### TASK STATEMENT
Print the data that follows exactly, leaving nothing out.

### DATASET SECTION
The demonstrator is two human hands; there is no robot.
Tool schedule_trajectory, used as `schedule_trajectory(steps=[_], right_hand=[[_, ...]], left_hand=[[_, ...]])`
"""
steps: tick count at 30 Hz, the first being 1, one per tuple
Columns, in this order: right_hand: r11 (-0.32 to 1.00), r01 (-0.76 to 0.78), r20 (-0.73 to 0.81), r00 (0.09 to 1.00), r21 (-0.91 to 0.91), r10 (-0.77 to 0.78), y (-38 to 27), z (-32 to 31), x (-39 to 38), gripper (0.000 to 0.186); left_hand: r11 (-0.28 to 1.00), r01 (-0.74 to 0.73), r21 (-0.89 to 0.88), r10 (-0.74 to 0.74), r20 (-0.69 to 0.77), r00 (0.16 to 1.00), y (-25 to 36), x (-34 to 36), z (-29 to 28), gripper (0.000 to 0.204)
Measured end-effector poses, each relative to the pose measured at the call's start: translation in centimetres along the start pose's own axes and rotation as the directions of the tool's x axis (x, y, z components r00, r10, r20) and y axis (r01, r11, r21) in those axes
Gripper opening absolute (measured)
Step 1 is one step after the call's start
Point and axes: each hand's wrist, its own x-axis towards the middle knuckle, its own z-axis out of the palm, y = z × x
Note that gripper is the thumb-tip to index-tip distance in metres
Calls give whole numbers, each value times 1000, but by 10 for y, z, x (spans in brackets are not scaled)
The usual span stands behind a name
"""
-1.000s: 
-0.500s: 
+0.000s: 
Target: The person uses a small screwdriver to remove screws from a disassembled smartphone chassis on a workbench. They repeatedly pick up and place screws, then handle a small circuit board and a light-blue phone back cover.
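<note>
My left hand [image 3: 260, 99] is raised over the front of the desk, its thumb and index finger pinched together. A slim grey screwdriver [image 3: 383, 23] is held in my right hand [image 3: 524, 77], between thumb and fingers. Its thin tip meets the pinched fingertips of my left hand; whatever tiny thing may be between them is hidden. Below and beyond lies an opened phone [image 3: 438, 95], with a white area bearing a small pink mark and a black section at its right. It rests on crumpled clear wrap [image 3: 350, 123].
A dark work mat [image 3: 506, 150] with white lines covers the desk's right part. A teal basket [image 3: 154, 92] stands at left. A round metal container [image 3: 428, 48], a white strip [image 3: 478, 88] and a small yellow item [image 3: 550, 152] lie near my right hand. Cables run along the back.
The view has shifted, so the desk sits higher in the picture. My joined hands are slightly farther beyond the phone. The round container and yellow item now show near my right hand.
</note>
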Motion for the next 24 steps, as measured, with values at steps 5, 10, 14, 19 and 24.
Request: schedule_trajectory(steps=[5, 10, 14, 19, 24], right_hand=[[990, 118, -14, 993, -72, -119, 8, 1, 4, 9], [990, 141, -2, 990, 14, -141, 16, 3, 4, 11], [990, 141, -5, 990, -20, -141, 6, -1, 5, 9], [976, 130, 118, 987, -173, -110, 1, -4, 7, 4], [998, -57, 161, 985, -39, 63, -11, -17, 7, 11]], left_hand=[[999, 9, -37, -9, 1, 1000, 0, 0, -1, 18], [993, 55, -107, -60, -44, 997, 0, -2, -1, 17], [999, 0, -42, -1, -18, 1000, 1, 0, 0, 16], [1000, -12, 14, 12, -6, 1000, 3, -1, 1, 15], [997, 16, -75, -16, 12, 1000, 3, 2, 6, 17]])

### RESULT
The demonstrator is two human hands; there is no robot.
Tool schedule_trajectory, used as `schedule_trajectory(steps=[_], right_hand=[[_, ...]], left_hand=[[_, ...]])`
"""
steps: tick count at 30 Hz, the first being 1, one per tuple
Columns, in this order: right_hand: r11 (-0.32 to 1.00), r01 (-0.76 to 0.78), r20 (-0.73 to 0.81), r00 (0.09 to 1.00), r21 (-0.91 to 0.91), r10 (-0.77 to 0.78), y (-38 to 27), z (-32 to 31), x (-39 to 38), gripper (0.000 to 0.186); left_hand: r11 (-0.28 to 1.00), r01 (-0.74 to 0.73), r21 (-0.89 to 0.88), r10 (-0.74 to 0.74), r20 (-0.69 to 0.77), r00 (0.16 to 1.00), y (-25 to 36), x (-34 to 36), z (-29 to 28), gripper (0.000 to 0.204)
Measured end-effector poses, each relative to the pose measured at the call's start: translation in centimetres along the start pose's own axes and rotation as the directions of the tool's x axis (x, y, z components r00, r10, r20) and y axis (r01, r11, r21) in those axes
Gripper opening absolute (measured)
Step 1 is one step after the call's start
Point and axes: each hand's wrist, its own x-axis towards the middle knuckle, its own z-axis out of the palm, y = z × x
Note that gripper is the thumb-tip to index-tip distance in metres
Calls give whole numbers, each value times 1000, but by 10 for y, z, x (spans in brackets are not scaled)
The usual span stands behind a name
"""
-1.000s: 
-0.500s: 
+0.000s: 
Target: The person uses a small screwdriver to remove screws from a disassembled smartphone chassis on a workbench. They repeatedly pick up and place screws, then handle a small circuit board and a light-blue phone back cover.
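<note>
My left hand [image 3: 260, 99] is raised over the front of the desk, its thumb and index finger pinched together. A slim grey screwdriver [image 3: 383, 23] is held in my right hand [image 3: 524, 77], between thumb and fingers. Its thin tip meets the pinched fingertips of my left hand; whatever tiny thing may be between them is hidden. Below and beyond lies an opened phone [image 3: 438, 95], with a white area bearing a small pink mark and a black section at its right. It rests on crumpled clear wrap [image 3: 350, 123].
A dark work mat [image 3: 506, 150] with white lines covers the desk's right part. A teal basket [image 3: 154, 92] stands at left. A round metal container [image 3: 428, 48], a white strip [image 3: 478, 88] and a small yellow item [image 3: 550, 152] lie near my right hand. Cables run along the back.
The view has shifted, so the desk sits higher in the picture. My joined hands are slightly farther beyond the phone. The round container and yellow item now show near my right hand.
</note>
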Motion for the next 24 steps, as measured, with values at steps 5, 10, 14, 19 and 24.
Request: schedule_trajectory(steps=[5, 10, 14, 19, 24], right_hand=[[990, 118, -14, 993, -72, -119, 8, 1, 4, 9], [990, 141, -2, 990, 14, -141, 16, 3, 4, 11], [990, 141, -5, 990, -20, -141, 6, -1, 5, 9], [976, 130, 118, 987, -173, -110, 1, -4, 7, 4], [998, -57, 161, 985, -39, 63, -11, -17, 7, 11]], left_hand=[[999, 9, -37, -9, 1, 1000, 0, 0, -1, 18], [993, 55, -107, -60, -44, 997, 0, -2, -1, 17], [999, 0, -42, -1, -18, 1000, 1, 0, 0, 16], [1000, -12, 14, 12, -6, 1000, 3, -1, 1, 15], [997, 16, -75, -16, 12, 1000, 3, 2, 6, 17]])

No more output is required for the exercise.